LingoNMF improved cardiorespiratory sound separation compared to baseline methods, achieving maximum gains of up to +10.2 dB in SDR, +11.5 dB in SAR, and +6.4 dB in SIR.
Does LingoNMF improve the separation of heart and lung sounds compared to existing baseline methods in digital stethoscope recordings?
LingoNMF, a novel LLM-enhanced framework, significantly improves the separation of heart and lung sounds from digital stethoscope recordings, demonstrating potential for enhanced disease diagnostics.
Auscultation is a rich source of information for diagnosing cardiorespiratory diseases. However, auscultation is challenging due to noise and mixing of heart and lung sounds. In this study, we propose a novel periodicity-based parallel non-negative matrix factorization framework (PL-NMF) for blind separation of lung and heart sounds recorded by a digital stethoscope. PL-NMF introduces a parallel multilayer structure with tunable scaling and offset parameters that exploit the relative periodic properties of cardiopulmonary signals without requiring explicit prior frequency knowledge. Building upon this framework, we further develop LingoNMF, which integrates large language models (LLMs) into the optimization process.
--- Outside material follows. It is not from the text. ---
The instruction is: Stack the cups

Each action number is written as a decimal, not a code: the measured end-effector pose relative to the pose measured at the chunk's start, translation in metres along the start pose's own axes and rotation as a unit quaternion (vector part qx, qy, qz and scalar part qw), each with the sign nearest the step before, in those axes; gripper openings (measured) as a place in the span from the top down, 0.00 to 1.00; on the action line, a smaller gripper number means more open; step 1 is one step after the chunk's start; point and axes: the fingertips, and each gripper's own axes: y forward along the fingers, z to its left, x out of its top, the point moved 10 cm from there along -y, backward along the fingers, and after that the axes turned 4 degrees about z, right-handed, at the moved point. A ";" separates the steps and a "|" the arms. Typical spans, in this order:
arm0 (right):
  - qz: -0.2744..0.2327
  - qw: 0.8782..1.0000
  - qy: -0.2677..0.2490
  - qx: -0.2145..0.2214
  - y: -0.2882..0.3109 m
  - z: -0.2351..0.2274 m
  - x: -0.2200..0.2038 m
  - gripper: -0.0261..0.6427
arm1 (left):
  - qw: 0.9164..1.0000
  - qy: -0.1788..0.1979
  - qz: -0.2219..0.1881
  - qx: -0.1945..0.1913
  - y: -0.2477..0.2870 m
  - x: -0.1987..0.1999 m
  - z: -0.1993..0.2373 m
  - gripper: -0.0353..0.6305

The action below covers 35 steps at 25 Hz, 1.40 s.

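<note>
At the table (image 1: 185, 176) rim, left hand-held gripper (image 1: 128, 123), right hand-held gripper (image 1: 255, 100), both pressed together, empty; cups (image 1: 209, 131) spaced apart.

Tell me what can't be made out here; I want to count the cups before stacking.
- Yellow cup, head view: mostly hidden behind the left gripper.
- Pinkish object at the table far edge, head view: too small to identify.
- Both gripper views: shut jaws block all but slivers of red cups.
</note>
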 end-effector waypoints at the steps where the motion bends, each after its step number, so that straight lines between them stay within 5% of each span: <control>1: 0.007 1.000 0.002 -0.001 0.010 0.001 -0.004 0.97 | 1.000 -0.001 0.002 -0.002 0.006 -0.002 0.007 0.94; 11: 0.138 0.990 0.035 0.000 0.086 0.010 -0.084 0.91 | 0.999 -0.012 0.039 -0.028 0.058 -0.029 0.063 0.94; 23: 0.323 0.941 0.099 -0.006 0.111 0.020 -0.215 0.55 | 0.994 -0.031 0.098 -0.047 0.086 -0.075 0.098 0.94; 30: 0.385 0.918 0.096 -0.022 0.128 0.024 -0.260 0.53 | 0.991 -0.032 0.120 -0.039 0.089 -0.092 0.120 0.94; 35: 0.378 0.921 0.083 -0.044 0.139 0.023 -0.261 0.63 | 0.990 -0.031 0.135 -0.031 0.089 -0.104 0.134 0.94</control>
LLaMA (Large Language Model Meta AI) is employed in two ways: (1) to provide adjunct feature-based observations of potential clinical relevance, and (2) to adaptively refine fundamental frequency estimates that enhance separation performance. We evaluated the proposed method on two datasets: 100 cases consisting of mixtures of real measurements, and 210 recordings of heart and lung sounds from a clinical manikin captured using a digital stethoscope. LingoNMF achieved maximum observed gains of up to +10.2 dB in Signal-to-Distortion Ratio (SDR), +11.5 dB in Signal-to-Artifacts Ratio (SAR), and +6.4 dB in Signal-to-Interference Ratio (SIR) compared with existing baseline methods (SDR = 22.3 dB, SAR = 25.2 dB, and SIR = 22.4 dB), demonstrating its potential to enhance medical sound analysis for disease diagnostics.
Torabi et al. (Wed,) conducted a other in Cardiorespiratory diseases (n=310). LingoNMF vs. Existing baseline methods was evaluated on Signal-to-Distortion Ratio (SDR), Signal-to-Artifacts Ratio (SAR), and Signal-to-Interference Ratio (SIR). LingoNMF improved cardiorespiratory sound separation compared to baseline methods, achieving maximum gains of up to +10.2 dB in SDR, +11.5 dB in SAR, and +6.4 dB in SIR.